▸ EXERCISE BRIEF: Restate, exactly as written, the entries below from the line that holds "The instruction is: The" through the line that holds "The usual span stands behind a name". Pictures are not part of the copy.

[Records from a collection]
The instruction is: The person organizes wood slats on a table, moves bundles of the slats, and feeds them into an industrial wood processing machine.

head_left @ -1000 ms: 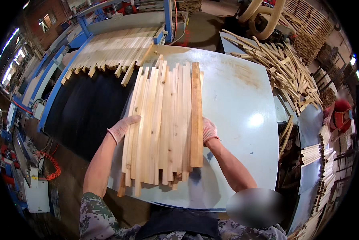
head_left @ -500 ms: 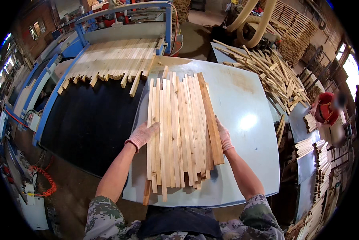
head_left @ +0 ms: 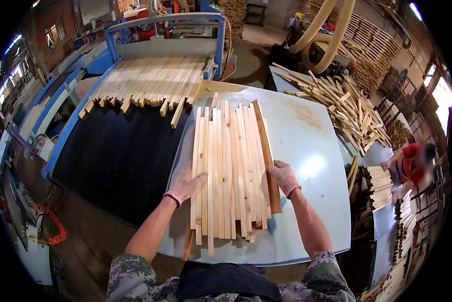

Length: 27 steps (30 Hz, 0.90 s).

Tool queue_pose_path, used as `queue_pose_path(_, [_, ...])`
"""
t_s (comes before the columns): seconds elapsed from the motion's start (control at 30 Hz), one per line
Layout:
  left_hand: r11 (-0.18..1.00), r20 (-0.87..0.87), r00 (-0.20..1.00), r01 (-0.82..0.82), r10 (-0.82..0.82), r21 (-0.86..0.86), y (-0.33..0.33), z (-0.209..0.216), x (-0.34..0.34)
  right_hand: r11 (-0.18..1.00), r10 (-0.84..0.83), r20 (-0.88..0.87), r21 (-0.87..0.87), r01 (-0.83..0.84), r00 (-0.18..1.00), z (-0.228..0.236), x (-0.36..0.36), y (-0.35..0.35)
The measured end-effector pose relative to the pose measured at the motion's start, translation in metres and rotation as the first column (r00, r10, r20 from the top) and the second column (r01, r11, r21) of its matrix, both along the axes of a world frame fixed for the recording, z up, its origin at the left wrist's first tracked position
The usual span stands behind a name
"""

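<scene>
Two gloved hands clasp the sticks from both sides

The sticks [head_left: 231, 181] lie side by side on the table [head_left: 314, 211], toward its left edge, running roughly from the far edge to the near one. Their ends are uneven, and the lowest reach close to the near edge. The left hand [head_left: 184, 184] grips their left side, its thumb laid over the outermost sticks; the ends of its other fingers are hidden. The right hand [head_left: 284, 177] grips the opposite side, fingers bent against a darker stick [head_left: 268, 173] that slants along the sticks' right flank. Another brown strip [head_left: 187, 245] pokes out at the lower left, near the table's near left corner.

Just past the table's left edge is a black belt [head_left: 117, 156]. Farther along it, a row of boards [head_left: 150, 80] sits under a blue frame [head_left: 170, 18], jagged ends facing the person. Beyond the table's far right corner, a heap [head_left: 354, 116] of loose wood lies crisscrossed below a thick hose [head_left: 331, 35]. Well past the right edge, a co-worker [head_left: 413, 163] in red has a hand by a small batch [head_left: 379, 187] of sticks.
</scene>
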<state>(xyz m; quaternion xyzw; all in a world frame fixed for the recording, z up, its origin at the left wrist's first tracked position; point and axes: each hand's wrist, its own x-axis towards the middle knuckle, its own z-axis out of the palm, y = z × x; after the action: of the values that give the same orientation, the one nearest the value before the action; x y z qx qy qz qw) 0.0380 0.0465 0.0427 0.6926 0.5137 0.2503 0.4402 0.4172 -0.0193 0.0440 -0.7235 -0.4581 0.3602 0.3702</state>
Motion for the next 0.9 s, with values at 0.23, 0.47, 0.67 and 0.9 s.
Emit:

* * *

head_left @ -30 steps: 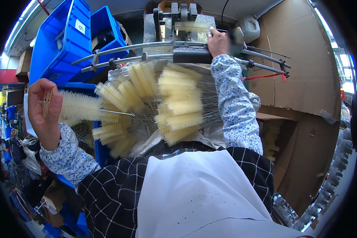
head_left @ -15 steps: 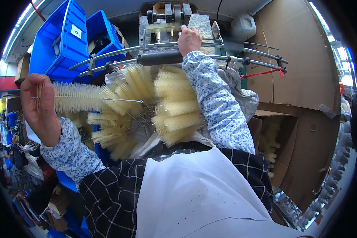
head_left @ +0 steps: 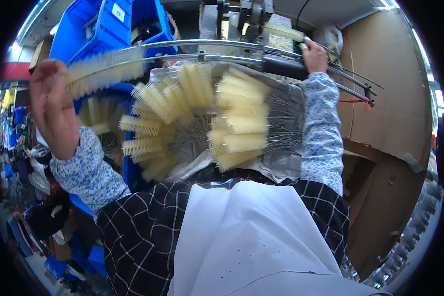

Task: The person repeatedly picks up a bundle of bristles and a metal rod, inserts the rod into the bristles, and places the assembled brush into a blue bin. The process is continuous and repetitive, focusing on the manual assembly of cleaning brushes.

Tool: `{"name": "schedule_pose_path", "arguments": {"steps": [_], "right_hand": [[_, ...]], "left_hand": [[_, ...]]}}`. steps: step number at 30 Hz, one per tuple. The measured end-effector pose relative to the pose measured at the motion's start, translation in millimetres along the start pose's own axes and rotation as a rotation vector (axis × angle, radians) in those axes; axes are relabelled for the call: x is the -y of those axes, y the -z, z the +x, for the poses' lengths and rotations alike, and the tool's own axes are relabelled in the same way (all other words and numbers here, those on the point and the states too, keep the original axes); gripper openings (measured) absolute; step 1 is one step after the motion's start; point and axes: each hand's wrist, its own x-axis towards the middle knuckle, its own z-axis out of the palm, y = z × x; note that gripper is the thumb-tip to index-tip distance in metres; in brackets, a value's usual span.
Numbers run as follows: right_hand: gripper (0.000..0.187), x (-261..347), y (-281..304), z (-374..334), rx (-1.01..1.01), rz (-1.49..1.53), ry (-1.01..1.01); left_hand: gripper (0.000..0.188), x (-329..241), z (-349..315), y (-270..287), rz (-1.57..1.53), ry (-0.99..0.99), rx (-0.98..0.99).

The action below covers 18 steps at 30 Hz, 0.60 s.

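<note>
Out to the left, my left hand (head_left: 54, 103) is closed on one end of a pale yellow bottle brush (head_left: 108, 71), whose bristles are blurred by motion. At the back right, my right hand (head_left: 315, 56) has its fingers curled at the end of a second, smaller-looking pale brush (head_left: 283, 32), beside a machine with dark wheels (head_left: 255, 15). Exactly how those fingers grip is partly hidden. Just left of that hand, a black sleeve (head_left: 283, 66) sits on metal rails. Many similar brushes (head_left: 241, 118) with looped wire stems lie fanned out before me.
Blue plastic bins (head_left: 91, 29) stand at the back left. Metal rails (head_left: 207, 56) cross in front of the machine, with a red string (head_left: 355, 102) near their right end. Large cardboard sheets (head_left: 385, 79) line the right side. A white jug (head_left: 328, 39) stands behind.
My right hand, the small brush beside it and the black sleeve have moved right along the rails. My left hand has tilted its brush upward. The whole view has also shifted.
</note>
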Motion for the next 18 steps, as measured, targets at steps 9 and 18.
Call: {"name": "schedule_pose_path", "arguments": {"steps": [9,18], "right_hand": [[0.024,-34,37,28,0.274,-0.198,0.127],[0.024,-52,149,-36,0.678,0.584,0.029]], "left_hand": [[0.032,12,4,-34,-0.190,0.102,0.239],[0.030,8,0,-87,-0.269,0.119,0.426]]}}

▸ EXPECTED ANSWER:
The instruction is: The person organizes wood slats on a table, moves bundles of the slats, and feeds them into an industrial wood processing machine.

head_left @ -1000 ms: 
head_left @ -500 ms: 
head_left @ +0 ms: 

Length: 27 steps (30 Hz, 0.90 s).

Tool queue_pose_path, used as `queue_pose_path(_, [_, ...])`
"""
t_s (comes before the columns): seconds elapsed from the motion's start (control at 30 Hz), one per line
Layout:
  left_hand: r11 (-0.18..1.00), r20 (-0.87..0.87), r00 (-0.20..1.00), r01 (-0.82..0.82), r10 (-0.82..0.82), r21 (-0.86..0.86), y (-0.33..0.33), z (-0.209..0.216), x (-0.34..0.34)
  right_hand: r11 (-0.18..1.00), r10 (-0.84..0.83), r20 (-0.88..0.87), r21 (-0.87..0.87), r01 (-0.83..0.84), r00 (-0.18..1.00), z (-0.228..0.236), x (-0.36..0.36), y (-0.35..0.35)
The measured end-effector pose relative to the pose measured at the motion's start, translation in metres and rotation as the first column (r00, r10, r20 from the top) and the second column (r01, r11, r21) of its matrix, both along the axes of a world frame fixed for the recording, z up, its origin at the left wrist's first tracked position
The usual span stands behind a name

With this, the answer is finished.